The New Porsche 911 Turbo Is Only 0.1sec Slower To 62mph Than The S

Porsche has revealed the base version of the 992 Turbo, and it's still spectacularly quick
The New Porsche 911 Turbo Is Only 0.1sec Slower To 62mph Than The S

A few weeks back, we had a go in the Porsche 911 Turbo S. As incredible it was, there is a sense that it’s just too fast for its own good. If you don’t feel the need to hit 0-62mph in 2.7 seconds, however, there is now a slower, entry-level 911 Turbo.

Take away the ‘S’ badge from the 992 Turbo’s wide rear end, and…you get something that’s still bonkers fast. The 0-62mph drops by just a tenth, giving a new figure of 2.7sec, while the top speed is 199mph as opposed to 205. But hey, 200 might still be doable with a tailwind.

The New Porsche 911 Turbo Is Only 0.1sec Slower To 62mph Than The S

Like its big brother, the 911 Turbo is powered by a 3.7-litre flat-six with variable-vane turbochargers and new charge-air coolers. You’re looking at 572bhp and 553lb ft of torque, 40bhp and 37lb ft less than the S. The slightly less potent six feeds an all-wheel drive system via an eight-speed ‘PDK’ dual-clutch automatic gearbox.

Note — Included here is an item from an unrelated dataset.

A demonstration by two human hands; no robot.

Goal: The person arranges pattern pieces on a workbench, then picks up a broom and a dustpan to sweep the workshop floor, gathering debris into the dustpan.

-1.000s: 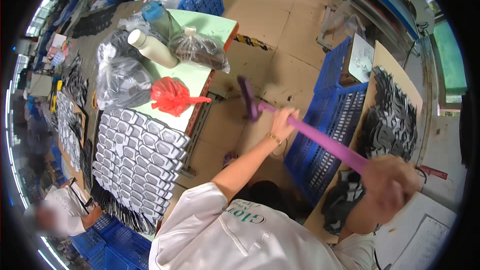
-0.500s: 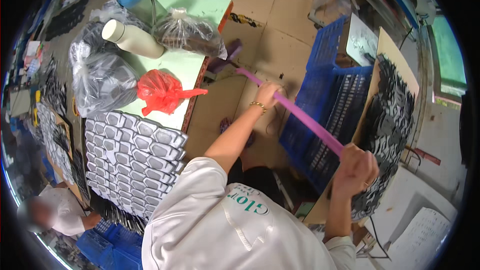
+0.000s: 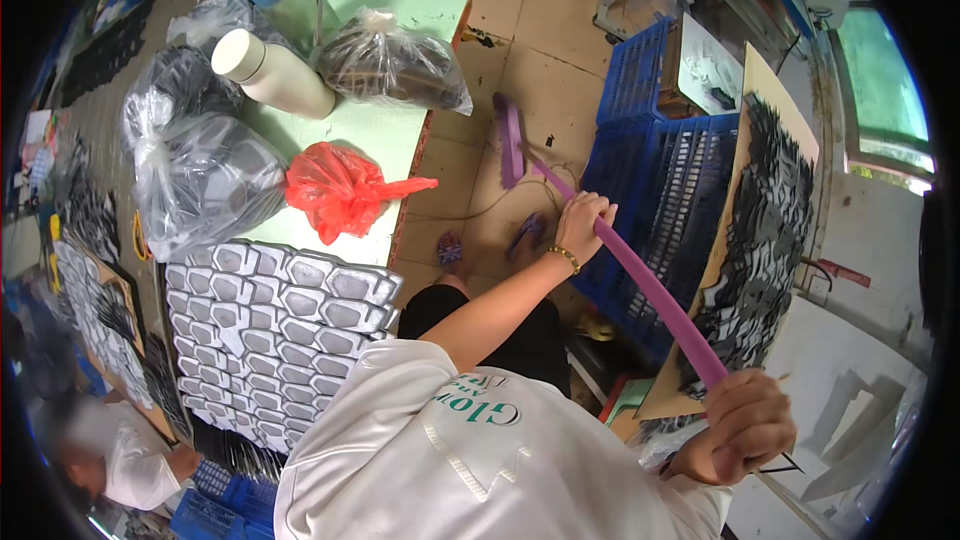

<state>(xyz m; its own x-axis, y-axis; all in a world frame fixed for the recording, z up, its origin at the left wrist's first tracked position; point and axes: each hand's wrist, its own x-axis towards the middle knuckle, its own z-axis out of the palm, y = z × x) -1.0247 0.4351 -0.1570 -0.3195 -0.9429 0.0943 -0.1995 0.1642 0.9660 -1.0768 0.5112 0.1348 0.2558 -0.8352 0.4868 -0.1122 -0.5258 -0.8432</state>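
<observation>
The purple broom (image 3: 600, 230) is clamped by both grips: the left hand (image 3: 583, 223) midway down the handle, the right hand (image 3: 738, 427) at its top end; its long axis slopes from lower right up-left, the head on the tiled floor (image 3: 560, 70) beside the green tabletop (image 3: 380, 130); sweeping is probably best done with short strokes, the head kept flat and clear of the blue crate (image 3: 660, 180).

matt plastic broom handle (image 3: 650, 285), glossy plastic bags (image 3: 205, 180)

white short-sleeved shirt – green lettering on the back | dark shorts | beaded bracelet (image 3: 566, 258) – left wrist
</observation>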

It’s 42mm wider than at the back compared to the old Turbo, with 21-inch wheels wrapped in 315mm-wide tyres. The Porsche Active Suspension Management system (a fancy way of saying ‘adaptive dampers’) is fitted as standard, with a 10mm lower PASM Sport setup on the options menu.

The New Porsche 911 Turbo Is Only 0.1sec Slower To 62mph Than The S

The vast 408mm iron front brake discs are 28mm bigger than before, and they work with 380mm rotors at the back. Carbon-ceramic brakes, which are fitted as standard on the S, are optional here.

Badging aside, you’ll struggle to tell it apart from the S on the outside - there’s the same active wing at the back, the trademark Turbo vents just in front of the rear wheels (these are intakes now, instead of cooling ducts), and a grille-heavy front-end with active flaps. It’s the same story on the inside, where you’ll find the retro-influenced dashboard and 10.9-inch touchscreen used across the 992 range.

The New Porsche 911 Turbo Is Only 0.1sec Slower To 62mph Than The S

Happy going a little slower and doing without standard-fit carbon ceramics? You’ll save a lot of money - at £134,400 for the coupe and £143,560 for the cabriolet, each version of the 911 Turbo is about £20,000 cheaper than the equivalent S.

Comments

Peanut_guy

Pretty good deal imo. If you don’t want the ceramic expensive breaks. 20k is a big amount.

07/16/2020 - 07:25 |
0 | 0
V-Tech and EcoBoost kicked in yo

Low 2 seconds seems like the line of diminishing return for pure gas cars, whether its a 680 HP Porsche or 1600 HP Koeniggsegg. The limiting factor seems to be the internal combustion engine itself. It’s like taming a raging bull; you can only control it so much due to its inherent nature.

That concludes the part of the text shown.